- _INSTRUCTIONS TO FOLLOW_:
Give the data below again exactly as it stands. Omit the pictures.

- _PROVIDED MATERIAL_:
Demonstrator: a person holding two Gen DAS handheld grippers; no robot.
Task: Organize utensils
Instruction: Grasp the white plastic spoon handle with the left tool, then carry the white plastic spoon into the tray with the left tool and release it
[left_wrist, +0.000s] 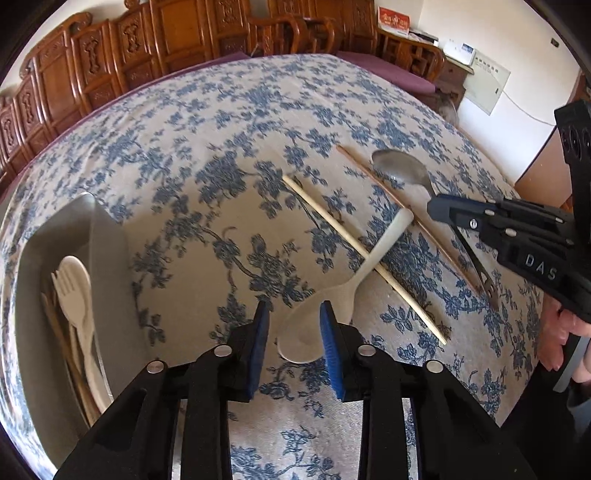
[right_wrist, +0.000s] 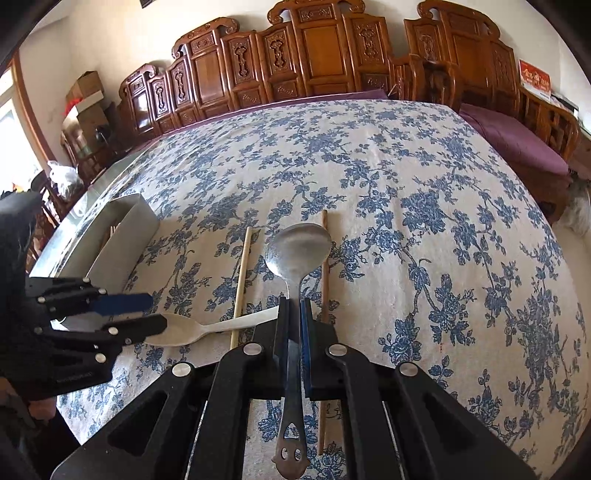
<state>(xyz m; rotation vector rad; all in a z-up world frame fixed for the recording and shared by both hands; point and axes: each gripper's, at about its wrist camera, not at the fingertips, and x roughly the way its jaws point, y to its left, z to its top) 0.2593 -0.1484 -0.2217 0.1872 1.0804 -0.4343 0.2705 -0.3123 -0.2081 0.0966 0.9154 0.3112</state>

- _OUTPUT OF THE EXERCISE_:
Demonstrator: a person holding two Gen DAS handheld grippers; no robot.
Task: Organize utensils
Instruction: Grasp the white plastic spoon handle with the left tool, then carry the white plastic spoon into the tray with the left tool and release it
[left_wrist, +0.000s] 
[right_wrist, +0.000s] 
<state>(xyz m; rotation vector rad; all in a z-up world frame fixed for the recording and shared by both hands; point and axes: each gripper's, at about its wrist camera, not at the fingertips, and x roughly the way its jaws point, y to its left, z to its top) 0.2593 -0.1484 -0.2217 0.1872 1.0804 -0.4343 0.2705 -0.3123 -0.2081 0.0966 0.9154 0.3112</state>

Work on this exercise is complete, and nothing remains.